## What is expected
Repeat the data exactly as given below, dropping every picture.

= Beginning of Section =

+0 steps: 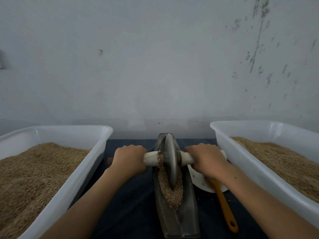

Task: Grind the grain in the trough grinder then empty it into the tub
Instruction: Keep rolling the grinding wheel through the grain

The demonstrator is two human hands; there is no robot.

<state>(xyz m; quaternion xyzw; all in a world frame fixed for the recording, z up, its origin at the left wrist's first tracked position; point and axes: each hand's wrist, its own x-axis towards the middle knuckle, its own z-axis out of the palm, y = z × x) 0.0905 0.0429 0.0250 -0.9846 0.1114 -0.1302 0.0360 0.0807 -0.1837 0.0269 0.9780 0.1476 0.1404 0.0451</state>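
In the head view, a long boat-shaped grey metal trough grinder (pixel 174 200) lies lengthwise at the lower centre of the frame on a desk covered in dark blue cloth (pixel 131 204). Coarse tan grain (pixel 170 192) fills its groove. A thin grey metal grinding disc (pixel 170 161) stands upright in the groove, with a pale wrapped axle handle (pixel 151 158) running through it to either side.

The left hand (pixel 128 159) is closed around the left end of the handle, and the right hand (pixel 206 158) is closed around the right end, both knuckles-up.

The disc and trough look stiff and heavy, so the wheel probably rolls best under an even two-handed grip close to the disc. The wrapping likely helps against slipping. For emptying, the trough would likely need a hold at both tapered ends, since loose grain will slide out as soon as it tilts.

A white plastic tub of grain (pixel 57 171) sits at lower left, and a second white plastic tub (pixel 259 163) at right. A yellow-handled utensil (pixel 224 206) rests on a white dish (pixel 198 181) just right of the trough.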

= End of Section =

## Output below
+0 steps: 

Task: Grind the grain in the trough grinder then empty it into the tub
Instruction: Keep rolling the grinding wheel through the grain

The demonstrator is two human hands; there is no robot.

<state>(xyz m; quaternion xyzw; all in a world frame fixed for the recording, z up, its origin at the left wrist's first tracked position; point and axes: each hand's wrist, its own x-axis towards the middle knuckle, its own z-axis out of the palm, y = z × x) 0.0905 0.0429 0.0250 -0.9846 0.1114 -0.1302 0.0360 0.0807 -0.1837 0.0269 0.9780 0.1476 0.1404 0.0451</state>
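In the head view, a long boat-shaped grey metal trough grinder (pixel 174 200) lies lengthwise at the lower centre of the frame on a desk covered in dark blue cloth (pixel 131 204). Coarse tan grain (pixel 170 192) fills its groove. A thin grey metal grinding disc (pixel 170 161) stands upright in the groove, with a pale wrapped axle handle (pixel 151 158) running through it to either side.

The left hand (pixel 128 159) is closed around the left end of the handle, and the right hand (pixel 206 158) is closed around the right end, both knuckles-up.

The disc and trough look stiff and heavy, so the wheel probably rolls best under an even two-handed grip close to the disc. The wrapping likely helps against slipping. For emptying, the trough would likely need a hold at both tapered ends, since loose grain will slide out as soon as it tilts.

A white plastic tub of grain (pixel 57 171) sits at lower left, and a second white plastic tub (pixel 259 163) at right. A yellow-handled utensil (pixel 224 206) rests on a white dish (pixel 198 181) just right of the trough.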

No more output is needed here.